The problem
Write out the entries below exactly. End with the line that contains "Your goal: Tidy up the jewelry".

Data listing

· · · · ·

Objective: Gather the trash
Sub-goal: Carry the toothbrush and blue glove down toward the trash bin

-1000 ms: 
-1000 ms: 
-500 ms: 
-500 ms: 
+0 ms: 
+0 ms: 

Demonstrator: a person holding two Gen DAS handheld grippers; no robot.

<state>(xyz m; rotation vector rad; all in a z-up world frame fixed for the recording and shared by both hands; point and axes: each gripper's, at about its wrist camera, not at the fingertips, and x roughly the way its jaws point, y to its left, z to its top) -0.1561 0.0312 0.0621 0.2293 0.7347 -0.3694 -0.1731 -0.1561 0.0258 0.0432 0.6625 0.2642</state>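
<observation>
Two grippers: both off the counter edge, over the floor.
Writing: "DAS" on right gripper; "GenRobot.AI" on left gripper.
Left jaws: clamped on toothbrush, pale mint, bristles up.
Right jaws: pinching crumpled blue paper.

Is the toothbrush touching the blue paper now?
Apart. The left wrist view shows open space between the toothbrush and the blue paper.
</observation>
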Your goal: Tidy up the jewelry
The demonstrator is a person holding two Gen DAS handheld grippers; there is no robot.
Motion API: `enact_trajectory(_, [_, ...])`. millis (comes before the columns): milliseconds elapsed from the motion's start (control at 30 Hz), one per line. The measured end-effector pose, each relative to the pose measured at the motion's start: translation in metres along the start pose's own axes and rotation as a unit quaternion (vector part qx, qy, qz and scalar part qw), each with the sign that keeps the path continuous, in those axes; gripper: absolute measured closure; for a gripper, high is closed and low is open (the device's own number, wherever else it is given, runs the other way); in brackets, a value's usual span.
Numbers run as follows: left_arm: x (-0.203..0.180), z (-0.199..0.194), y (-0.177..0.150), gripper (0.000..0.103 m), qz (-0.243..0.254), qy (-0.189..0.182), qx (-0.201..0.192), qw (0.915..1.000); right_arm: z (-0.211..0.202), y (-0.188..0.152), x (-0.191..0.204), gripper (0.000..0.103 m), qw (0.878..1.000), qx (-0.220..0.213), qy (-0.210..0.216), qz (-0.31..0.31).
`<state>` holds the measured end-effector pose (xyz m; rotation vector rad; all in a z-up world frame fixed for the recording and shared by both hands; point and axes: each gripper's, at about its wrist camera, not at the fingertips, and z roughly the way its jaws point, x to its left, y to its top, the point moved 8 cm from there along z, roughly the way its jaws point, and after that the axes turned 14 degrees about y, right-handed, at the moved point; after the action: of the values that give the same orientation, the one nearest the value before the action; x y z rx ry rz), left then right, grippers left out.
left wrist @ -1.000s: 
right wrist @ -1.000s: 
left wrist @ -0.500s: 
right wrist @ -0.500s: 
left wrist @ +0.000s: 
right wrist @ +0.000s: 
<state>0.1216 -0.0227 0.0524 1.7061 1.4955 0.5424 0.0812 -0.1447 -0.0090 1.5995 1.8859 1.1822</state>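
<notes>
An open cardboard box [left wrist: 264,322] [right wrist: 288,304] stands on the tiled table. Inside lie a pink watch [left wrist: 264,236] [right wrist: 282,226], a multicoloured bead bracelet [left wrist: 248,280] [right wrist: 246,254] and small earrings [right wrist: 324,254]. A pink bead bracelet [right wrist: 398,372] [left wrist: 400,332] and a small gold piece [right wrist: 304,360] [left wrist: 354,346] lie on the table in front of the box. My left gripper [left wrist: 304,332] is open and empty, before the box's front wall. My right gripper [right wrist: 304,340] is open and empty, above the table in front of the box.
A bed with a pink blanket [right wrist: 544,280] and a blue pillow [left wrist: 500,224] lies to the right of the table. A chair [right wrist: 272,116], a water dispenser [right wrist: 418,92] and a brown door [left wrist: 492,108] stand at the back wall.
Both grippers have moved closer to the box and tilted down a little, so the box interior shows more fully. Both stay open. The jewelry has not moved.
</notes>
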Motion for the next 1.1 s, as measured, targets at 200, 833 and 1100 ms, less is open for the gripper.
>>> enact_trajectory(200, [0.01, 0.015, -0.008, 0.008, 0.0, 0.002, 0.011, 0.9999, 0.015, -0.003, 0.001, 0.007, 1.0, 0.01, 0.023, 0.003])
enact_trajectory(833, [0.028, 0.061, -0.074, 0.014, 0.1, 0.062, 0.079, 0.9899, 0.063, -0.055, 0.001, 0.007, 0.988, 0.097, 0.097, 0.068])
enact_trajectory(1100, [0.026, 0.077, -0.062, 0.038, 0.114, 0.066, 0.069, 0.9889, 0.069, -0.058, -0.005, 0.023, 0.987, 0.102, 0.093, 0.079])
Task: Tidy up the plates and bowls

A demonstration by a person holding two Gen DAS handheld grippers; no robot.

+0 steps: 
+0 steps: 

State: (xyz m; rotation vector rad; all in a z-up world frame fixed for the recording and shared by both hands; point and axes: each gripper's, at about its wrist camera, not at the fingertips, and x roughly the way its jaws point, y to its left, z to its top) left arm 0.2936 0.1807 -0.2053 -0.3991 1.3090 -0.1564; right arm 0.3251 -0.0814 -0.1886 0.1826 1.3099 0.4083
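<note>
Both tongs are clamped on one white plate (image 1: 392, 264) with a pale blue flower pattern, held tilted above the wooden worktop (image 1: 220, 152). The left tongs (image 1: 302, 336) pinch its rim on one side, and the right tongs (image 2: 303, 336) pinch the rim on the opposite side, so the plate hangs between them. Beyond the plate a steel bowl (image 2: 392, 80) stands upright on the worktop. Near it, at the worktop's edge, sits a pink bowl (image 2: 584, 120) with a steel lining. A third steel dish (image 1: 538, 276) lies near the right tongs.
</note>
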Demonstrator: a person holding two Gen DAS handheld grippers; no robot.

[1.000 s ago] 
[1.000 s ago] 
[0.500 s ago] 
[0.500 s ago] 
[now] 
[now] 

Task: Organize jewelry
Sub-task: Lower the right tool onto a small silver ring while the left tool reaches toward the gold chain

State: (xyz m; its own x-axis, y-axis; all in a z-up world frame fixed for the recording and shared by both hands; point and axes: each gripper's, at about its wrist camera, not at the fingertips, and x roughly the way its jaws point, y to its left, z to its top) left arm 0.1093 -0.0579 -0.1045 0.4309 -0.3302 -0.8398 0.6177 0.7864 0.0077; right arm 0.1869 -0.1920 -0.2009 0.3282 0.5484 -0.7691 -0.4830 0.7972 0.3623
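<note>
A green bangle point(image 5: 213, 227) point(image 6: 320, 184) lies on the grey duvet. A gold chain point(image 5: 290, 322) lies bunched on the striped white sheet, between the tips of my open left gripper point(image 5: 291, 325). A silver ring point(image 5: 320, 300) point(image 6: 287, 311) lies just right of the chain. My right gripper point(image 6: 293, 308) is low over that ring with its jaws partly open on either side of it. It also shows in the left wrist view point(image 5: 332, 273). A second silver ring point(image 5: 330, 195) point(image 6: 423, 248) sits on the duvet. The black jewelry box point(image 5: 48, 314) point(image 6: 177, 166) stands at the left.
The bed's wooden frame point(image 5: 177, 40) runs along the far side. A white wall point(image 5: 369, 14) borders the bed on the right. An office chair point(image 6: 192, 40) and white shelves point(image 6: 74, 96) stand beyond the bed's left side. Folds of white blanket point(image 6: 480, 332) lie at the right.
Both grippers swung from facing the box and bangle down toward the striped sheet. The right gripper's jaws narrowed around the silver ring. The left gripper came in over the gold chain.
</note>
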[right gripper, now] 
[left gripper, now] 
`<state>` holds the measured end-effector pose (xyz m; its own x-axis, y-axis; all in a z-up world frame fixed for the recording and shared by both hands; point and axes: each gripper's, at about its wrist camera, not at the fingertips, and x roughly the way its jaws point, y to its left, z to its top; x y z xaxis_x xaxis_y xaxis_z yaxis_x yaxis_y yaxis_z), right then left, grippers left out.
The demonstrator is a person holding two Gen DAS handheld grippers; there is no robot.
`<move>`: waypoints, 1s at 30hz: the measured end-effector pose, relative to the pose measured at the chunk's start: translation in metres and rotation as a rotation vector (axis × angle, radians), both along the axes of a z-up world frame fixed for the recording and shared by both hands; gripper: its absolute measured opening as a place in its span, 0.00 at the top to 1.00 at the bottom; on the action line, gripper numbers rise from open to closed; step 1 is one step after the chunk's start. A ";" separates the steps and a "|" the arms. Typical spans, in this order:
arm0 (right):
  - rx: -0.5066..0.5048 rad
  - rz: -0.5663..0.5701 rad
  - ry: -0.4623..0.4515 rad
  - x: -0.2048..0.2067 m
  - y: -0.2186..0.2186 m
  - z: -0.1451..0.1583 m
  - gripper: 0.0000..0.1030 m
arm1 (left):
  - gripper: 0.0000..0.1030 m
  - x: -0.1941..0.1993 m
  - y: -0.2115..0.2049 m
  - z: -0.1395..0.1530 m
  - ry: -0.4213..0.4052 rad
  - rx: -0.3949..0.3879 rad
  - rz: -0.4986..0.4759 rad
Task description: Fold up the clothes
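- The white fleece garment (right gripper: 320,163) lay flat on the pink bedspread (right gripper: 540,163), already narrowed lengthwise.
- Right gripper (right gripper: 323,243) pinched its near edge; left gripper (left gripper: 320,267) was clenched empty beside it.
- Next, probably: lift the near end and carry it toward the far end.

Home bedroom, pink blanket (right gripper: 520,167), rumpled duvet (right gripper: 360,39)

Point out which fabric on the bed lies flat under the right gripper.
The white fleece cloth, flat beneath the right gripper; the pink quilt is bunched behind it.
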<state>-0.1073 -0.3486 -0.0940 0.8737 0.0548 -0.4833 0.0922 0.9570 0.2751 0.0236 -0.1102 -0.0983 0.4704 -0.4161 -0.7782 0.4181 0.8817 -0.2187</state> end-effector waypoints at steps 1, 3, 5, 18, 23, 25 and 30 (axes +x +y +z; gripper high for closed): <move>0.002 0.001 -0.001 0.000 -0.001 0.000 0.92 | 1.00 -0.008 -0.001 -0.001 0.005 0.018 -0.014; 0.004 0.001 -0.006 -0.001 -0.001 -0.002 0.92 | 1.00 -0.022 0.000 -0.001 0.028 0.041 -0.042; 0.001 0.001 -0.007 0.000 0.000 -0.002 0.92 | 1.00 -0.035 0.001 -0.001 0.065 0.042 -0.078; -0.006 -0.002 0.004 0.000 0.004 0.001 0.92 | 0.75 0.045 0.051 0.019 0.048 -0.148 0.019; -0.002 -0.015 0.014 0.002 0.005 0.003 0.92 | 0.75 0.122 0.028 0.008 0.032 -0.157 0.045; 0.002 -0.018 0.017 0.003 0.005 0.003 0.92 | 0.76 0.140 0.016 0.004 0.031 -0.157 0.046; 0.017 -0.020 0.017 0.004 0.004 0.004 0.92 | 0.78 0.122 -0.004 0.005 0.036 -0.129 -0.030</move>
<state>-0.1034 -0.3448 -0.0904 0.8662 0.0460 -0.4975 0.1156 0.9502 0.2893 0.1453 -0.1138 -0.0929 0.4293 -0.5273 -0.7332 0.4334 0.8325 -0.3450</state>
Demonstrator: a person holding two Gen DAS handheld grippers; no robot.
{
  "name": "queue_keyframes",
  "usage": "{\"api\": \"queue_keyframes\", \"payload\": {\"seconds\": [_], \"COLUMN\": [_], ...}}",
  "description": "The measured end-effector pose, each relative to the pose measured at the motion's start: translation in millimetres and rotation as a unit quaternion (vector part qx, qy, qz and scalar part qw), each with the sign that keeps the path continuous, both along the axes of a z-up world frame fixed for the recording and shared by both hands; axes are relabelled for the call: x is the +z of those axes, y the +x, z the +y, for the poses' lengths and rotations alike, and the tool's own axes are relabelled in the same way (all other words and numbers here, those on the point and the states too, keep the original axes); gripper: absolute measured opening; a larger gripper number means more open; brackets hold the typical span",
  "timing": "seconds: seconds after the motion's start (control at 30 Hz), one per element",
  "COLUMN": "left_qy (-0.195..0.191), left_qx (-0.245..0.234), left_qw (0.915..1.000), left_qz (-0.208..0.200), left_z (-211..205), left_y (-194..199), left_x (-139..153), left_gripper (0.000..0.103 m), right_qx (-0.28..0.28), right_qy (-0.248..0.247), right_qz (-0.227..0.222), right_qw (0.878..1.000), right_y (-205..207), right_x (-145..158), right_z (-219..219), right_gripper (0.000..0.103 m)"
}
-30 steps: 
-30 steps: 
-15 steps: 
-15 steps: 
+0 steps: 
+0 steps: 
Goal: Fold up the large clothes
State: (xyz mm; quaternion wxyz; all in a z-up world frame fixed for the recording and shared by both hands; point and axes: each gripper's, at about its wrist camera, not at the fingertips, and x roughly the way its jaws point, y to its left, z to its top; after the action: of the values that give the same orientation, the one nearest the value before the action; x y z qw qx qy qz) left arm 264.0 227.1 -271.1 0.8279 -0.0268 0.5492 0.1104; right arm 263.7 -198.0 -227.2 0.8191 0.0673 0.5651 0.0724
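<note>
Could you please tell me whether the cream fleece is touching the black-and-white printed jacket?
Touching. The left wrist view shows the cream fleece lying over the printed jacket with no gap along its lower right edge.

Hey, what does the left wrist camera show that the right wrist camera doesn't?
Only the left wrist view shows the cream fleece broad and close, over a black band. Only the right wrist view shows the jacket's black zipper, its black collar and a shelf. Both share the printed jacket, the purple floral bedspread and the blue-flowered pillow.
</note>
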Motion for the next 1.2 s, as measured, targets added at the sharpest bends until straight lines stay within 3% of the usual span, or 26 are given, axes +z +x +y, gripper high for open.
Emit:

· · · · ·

Answer area
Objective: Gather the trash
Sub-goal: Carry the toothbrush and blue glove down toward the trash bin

-1000 ms: 
-1000 ms: 
-500 ms: 
-500 ms: 
+0 ms: 
+0 ms: 

Demonstrator: a person holding two Gen DAS handheld grippers; no robot.

<state>(xyz m; rotation vector rad; all in a z-up world frame fixed for the recording and shared by both hands; point and axes: each gripper's, at about its wrist camera, not at the fingertips, and x roughly the way its jaws point, y to its left, z to its top) -0.1561 0.0312 0.0621 0.2293 0.7347 -0.3694 -0.1731 -0.1561 0.0258 0.0432 0.6625 0.2642</state>
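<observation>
Two grippers: both off the counter edge, over the floor.
Writing: "DAS" on right gripper; "GenRobot.AI" on left gripper.
Left jaws: clamped on toothbrush, pale mint, bristles up.
Right jaws: pinching crumpled blue paper.

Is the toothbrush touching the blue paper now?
Apart. The left wrist view shows open space between the toothbrush and the blue paper.
</observation>
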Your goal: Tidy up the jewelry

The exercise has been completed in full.